Assignment.
Among the records below, find each line bearing the word "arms" and copy it.

Input for this task.

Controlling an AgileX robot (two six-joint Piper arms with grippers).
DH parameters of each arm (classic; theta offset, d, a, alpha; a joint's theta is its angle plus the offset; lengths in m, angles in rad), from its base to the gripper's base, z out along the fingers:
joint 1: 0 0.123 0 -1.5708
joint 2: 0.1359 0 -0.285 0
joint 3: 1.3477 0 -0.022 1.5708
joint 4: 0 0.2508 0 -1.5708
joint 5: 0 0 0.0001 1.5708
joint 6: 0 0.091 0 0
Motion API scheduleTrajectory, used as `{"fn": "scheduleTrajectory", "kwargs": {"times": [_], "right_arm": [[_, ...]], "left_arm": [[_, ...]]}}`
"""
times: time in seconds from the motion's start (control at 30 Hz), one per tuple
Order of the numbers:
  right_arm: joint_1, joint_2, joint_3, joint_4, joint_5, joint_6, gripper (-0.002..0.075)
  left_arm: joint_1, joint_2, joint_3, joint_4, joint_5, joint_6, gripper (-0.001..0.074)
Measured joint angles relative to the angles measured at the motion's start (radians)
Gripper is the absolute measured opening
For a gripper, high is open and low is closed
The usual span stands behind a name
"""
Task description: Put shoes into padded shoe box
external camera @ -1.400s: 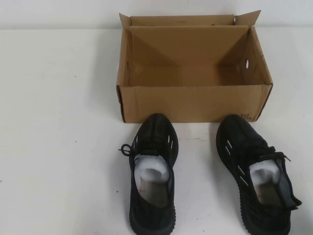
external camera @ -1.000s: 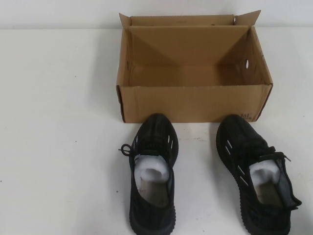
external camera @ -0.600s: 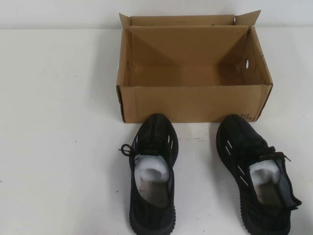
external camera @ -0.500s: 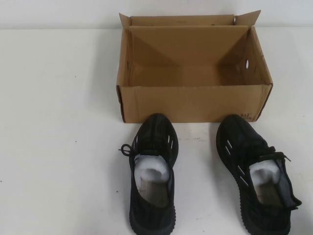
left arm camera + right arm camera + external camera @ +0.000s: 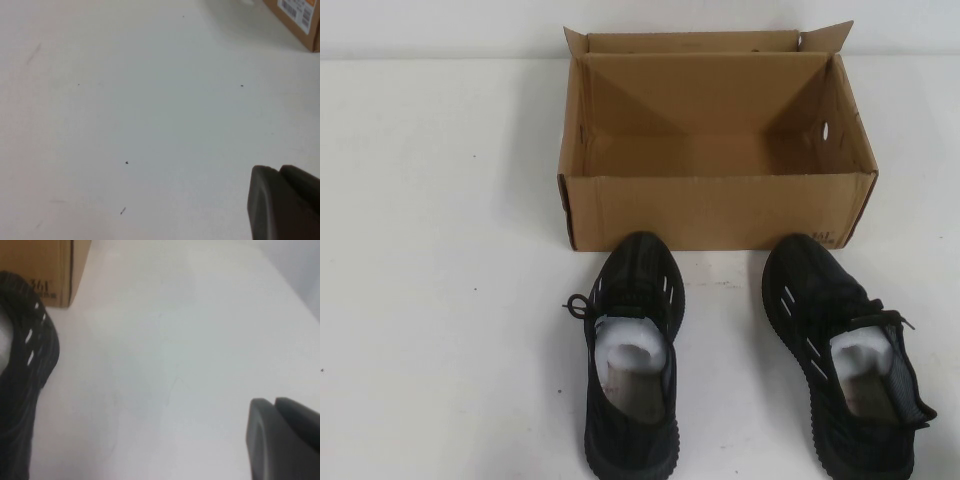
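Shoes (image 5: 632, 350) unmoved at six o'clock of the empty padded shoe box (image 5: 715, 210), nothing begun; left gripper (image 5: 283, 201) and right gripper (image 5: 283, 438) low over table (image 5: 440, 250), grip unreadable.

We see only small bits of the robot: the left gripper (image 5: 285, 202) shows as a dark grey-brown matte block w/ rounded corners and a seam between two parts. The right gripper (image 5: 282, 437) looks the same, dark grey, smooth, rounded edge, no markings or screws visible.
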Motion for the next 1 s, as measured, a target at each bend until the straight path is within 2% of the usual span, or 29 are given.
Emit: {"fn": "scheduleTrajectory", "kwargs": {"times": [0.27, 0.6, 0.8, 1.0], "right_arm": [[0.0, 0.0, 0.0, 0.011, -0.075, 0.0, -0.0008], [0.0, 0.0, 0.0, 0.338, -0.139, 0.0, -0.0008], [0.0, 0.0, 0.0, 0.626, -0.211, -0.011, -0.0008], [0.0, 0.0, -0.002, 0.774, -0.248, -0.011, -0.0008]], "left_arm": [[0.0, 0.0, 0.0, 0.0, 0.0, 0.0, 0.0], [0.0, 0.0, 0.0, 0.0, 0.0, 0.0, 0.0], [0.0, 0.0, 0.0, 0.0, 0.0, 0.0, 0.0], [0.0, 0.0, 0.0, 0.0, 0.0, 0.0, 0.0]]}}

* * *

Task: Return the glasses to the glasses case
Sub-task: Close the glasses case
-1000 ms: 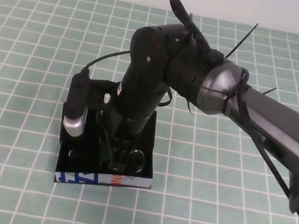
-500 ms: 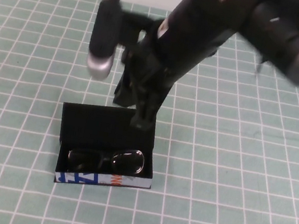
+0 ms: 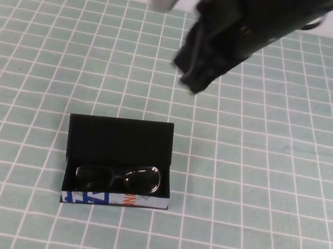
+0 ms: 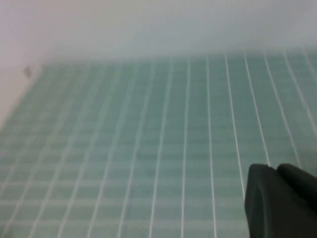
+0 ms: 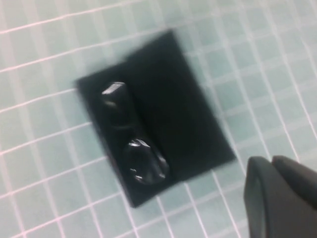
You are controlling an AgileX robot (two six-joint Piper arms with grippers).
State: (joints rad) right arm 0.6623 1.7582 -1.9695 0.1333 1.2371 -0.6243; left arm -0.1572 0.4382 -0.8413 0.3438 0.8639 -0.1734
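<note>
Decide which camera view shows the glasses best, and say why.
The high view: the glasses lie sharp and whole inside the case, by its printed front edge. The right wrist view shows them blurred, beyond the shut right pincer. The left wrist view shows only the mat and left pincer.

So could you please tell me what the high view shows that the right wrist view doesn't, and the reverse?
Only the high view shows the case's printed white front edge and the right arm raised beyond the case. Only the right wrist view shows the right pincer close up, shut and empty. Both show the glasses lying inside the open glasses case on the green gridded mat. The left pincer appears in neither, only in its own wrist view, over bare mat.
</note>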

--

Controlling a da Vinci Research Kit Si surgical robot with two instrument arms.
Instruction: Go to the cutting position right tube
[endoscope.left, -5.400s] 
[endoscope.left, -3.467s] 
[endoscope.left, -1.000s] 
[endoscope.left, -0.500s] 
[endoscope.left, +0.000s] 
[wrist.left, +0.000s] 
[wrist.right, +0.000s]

Task response.
Controlling an AgileX robot (two six-joint Piper arms with grippers).
You are controlling an AgileX robot (two six-joint Piper arms with grippers).
Controlling a da Vinci Research Kit Si surgical robot with two instrument arms.

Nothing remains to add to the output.